THE PROBLEM
The lines to repeat are those below from the one containing "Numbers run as" down to the one containing "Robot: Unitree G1", both included; reproduce them exactly and nothing else.

EXERCISE INPUT
- Opening Delimiter -
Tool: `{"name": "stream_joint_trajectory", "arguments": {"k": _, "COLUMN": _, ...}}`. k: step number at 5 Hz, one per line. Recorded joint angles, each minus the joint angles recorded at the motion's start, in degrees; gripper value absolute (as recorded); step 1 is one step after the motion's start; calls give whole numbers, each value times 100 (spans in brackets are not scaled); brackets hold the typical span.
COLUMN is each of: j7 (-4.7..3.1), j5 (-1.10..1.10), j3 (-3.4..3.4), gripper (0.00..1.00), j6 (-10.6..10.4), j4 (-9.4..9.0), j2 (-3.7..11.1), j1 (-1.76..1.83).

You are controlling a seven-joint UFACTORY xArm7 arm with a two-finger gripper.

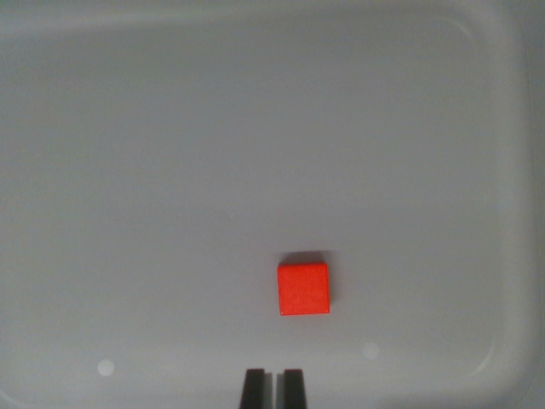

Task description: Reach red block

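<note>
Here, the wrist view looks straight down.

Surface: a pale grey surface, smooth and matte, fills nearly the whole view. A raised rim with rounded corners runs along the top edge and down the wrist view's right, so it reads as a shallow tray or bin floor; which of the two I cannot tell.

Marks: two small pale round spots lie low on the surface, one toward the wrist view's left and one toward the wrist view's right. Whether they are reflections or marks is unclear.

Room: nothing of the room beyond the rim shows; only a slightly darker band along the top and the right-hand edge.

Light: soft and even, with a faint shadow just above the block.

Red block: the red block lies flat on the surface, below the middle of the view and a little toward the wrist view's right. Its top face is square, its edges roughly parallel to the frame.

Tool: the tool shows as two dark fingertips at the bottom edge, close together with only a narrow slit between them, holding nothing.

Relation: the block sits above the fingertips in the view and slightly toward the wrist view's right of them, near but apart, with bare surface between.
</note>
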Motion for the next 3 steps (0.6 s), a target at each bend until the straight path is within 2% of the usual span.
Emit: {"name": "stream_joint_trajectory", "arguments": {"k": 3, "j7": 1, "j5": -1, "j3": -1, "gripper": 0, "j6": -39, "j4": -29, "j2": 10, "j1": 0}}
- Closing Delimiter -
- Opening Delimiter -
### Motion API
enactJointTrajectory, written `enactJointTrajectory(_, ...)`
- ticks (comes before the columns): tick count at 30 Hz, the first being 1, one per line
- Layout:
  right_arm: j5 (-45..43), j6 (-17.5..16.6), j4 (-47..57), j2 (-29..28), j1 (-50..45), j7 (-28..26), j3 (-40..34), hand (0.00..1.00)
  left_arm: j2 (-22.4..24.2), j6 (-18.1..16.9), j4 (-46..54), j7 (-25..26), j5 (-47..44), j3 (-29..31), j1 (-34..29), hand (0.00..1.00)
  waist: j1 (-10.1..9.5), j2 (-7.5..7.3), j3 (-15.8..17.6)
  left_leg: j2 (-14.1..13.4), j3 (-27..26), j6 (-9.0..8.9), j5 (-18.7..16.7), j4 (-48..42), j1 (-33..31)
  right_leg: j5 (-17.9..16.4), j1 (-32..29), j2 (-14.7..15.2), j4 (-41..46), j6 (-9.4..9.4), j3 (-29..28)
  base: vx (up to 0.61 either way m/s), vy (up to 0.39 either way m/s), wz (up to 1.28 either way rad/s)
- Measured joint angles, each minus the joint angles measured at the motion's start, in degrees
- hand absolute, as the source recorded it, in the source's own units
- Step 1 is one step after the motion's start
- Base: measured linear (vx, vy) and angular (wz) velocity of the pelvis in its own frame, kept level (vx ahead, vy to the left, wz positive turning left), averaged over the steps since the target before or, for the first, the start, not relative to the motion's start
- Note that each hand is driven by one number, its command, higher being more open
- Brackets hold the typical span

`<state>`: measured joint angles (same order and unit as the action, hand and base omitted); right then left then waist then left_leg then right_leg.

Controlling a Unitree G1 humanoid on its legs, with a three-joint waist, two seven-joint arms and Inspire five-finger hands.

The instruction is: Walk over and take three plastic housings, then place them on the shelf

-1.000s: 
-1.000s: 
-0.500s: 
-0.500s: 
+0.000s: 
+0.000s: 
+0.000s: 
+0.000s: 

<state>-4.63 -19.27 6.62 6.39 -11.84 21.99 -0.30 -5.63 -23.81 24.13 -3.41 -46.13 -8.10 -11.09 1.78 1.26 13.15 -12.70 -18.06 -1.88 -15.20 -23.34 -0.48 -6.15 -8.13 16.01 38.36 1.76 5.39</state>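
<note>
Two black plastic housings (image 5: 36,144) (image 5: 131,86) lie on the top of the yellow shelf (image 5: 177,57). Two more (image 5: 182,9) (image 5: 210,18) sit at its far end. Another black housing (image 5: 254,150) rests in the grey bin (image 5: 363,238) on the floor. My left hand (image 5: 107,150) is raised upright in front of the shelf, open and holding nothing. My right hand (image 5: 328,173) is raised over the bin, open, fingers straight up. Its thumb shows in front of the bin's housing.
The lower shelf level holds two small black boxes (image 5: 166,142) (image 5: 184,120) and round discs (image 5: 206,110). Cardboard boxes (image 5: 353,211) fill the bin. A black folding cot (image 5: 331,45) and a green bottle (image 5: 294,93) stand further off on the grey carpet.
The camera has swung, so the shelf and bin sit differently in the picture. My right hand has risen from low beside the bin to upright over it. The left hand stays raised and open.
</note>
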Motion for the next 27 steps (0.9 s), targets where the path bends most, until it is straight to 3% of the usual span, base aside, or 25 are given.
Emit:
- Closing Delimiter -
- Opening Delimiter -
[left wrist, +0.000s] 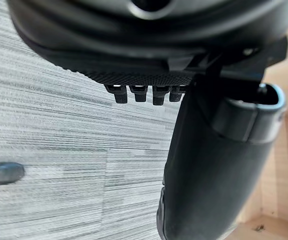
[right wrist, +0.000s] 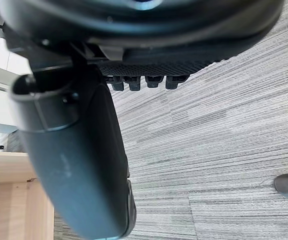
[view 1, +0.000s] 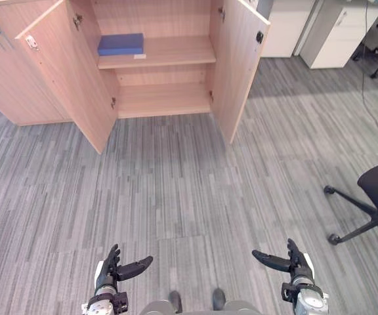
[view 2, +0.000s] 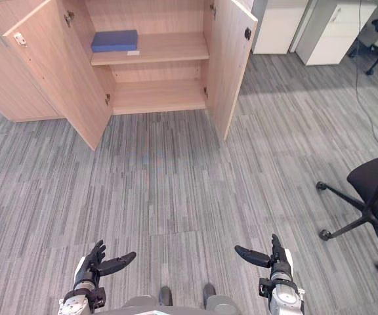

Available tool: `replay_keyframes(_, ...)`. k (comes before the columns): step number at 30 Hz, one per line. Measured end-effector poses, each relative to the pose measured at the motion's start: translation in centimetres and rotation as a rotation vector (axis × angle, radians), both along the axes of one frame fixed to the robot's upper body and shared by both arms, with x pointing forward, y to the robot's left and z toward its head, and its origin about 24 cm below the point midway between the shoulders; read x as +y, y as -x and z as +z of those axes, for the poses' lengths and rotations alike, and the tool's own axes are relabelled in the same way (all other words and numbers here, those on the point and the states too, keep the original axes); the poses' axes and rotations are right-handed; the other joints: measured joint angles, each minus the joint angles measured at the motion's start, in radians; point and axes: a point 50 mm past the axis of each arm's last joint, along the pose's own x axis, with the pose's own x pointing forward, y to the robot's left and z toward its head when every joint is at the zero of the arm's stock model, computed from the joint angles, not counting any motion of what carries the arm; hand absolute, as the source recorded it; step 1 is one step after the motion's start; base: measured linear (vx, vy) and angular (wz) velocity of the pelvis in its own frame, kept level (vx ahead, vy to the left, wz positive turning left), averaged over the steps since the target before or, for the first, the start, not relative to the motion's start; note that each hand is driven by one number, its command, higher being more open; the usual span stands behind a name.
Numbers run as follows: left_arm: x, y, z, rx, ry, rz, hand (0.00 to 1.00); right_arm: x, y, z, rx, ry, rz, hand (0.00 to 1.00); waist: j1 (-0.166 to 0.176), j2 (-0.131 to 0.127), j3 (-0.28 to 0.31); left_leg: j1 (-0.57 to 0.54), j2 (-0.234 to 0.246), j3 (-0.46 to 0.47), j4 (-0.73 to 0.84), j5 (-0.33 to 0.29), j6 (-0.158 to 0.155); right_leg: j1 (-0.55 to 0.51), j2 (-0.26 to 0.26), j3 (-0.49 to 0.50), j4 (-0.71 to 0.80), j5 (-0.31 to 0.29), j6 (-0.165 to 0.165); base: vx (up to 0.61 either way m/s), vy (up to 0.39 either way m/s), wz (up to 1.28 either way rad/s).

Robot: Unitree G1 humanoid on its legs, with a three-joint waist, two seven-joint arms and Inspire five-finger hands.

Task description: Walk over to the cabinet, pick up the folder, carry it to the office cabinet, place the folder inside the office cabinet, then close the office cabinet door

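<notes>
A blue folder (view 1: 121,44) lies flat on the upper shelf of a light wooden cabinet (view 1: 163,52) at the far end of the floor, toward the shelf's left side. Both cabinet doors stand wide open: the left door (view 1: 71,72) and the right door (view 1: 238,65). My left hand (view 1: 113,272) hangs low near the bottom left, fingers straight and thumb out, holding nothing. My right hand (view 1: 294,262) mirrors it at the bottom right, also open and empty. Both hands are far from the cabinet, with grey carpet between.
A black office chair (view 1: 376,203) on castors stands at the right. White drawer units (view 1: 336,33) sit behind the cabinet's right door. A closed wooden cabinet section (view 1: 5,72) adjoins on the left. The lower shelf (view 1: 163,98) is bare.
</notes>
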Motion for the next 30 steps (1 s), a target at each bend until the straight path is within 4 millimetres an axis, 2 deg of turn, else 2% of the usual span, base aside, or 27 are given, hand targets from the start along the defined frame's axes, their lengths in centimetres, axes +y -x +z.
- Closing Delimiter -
SOLUTION TO THE PROBLEM
Numbers run as follows: left_arm: x, y, z, rx, ry, rz, hand (0.00 to 1.00); right_arm: x, y, z, rx, ry, rz, hand (0.00 to 1.00); waist: j1 (-0.166 to 0.176), j2 (-0.131 to 0.127), j3 (-0.28 to 0.31); left_leg: j1 (-0.57 to 0.54), j2 (-0.234 to 0.246), j3 (-0.46 to 0.47), j4 (-0.73 to 0.84), j5 (-0.33 to 0.29), j6 (-0.158 to 0.155); right_leg: j1 (-0.55 to 0.51), j2 (-0.26 to 0.26), j3 (-0.49 to 0.50), j4 (-0.71 to 0.80), j5 (-0.31 to 0.29), j6 (-0.165 to 0.165); base: vx (up to 0.61 either way m/s), vy (up to 0.39 either way m/s), wz (up to 1.28 either way rad/s).

Robot: Unitree G1 humanoid on its legs, with a three-joint waist, two seven-joint arms and Inspire five-finger hands.

No further answer is expected.